Grace Hoadley Dodge (1856–1914)
American philanthropist who founded manual training programs for working girls and boys during the era of child labor and eventually expanded it to include a teacher training school that later became Teachers College at COLUMBIA University. Born to the wealthy and distinguished New York family that founded Phelps, Dodge & Co., she spurned the life of a debutante in favor of religiously inspired charitable work. While teaching Sunday school at the CHILDREN’S AID SOCIETY, she developed a discussion group for factory girls and began teaching them household skills. In 1880, she formalized her activities into the Kitchen Garden Association, which she expanded into the Industrial Education Association (IEA) four years later and broadened it to include manual training for boys. In 1887, Dodge expanded IEA to include a training school for teachers for her growing number of students, and she appointed a young Columbia professor, NICHOLAS MURRAY BUTLER, its director.

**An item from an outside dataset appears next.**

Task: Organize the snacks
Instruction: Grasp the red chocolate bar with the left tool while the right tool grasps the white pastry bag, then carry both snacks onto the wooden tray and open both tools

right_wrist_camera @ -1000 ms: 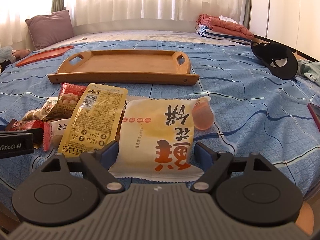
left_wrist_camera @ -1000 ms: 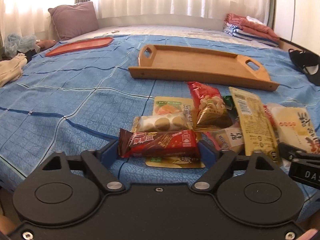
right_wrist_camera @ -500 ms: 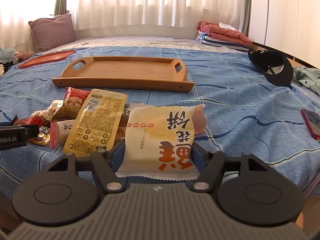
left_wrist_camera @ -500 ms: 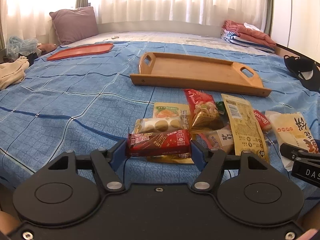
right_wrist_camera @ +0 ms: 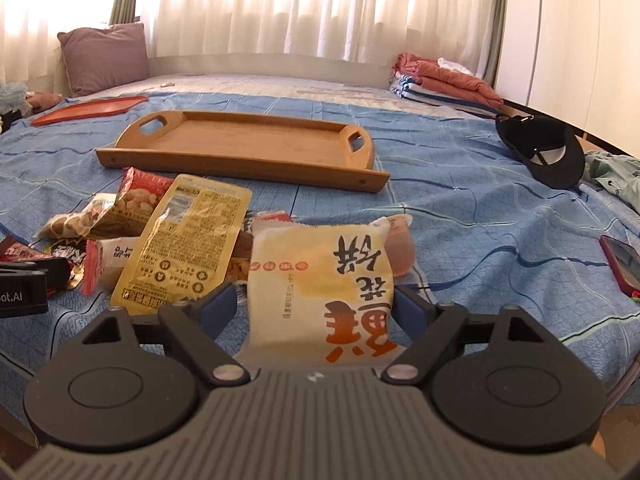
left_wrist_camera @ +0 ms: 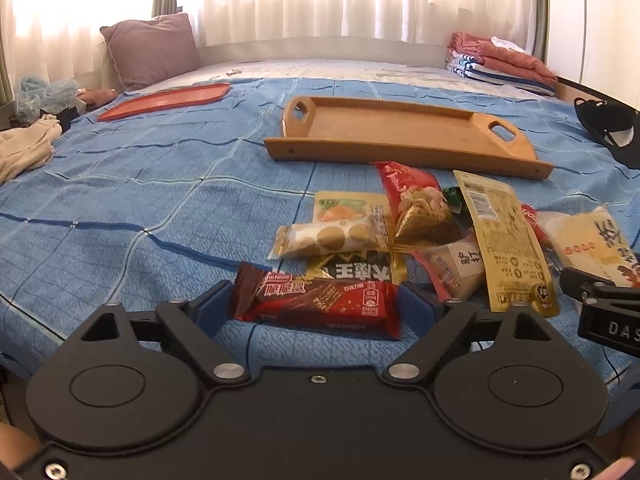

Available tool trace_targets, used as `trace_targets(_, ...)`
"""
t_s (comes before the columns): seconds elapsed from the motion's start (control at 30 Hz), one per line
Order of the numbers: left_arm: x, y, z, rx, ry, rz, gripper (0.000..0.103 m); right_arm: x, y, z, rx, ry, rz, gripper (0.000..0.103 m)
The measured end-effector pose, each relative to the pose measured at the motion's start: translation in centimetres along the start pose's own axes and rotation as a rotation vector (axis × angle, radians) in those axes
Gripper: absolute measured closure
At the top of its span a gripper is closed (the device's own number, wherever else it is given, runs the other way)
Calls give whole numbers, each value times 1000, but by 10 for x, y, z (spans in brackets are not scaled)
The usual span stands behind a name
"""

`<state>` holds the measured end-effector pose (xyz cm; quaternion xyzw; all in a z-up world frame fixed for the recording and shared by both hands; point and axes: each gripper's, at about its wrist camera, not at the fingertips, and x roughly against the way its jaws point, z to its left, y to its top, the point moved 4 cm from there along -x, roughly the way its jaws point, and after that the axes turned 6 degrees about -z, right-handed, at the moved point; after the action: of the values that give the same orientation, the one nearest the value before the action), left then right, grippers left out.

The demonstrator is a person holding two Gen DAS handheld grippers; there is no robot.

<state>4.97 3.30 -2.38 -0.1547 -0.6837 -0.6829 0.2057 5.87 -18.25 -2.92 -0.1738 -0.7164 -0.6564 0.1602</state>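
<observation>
A pile of snack packets lies on the blue bedspread in front of an empty wooden tray [left_wrist_camera: 400,152] [right_wrist_camera: 240,160]. A red chocolate wafer bar [left_wrist_camera: 320,300] lies crosswise between the fingers of my left gripper [left_wrist_camera: 316,304]. Those jaws are opening, and the pads stand just beside the bar's ends. My right gripper [right_wrist_camera: 316,300] straddles a cream pastry bag with orange characters [right_wrist_camera: 320,272]. Its jaws are opening too, with a gap at the left pad. A gold pouch [left_wrist_camera: 508,240] [right_wrist_camera: 188,240], a red peanut bag [left_wrist_camera: 416,204] and a cookie roll [left_wrist_camera: 332,236] lie between the two grippers.
An orange tray [left_wrist_camera: 164,100] and a purple pillow [left_wrist_camera: 152,48] sit at the far left. Folded blankets [left_wrist_camera: 500,60] lie at the back right. A black cap [right_wrist_camera: 540,152] and a red phone [right_wrist_camera: 624,264] lie to the right. Clothes [left_wrist_camera: 24,148] are heaped at the left edge.
Both pairs of jaws squeezed in on their packets half a second ago and have widened again. The wafer bar now sits nearer me, uncovering a black-and-gold packet. The pastry bag looks creased.
</observation>
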Motion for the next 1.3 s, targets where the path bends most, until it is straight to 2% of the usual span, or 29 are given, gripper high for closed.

In 1889, IEA was reorganized into the New York College for Training of Teachers, which, in 1889, was incorporated into Columbia University as Teachers College.
One of the first two women appointed to the New York City Board of Education (1886), Dodge helped found the New York Girls’ Public School Athletic League (1906) and, as president of the YOUNG WOMEN’S CHRISTIAN ASSOCIATION of the United States, helped reorganize what was then a splintered organization into the unified association it remains today.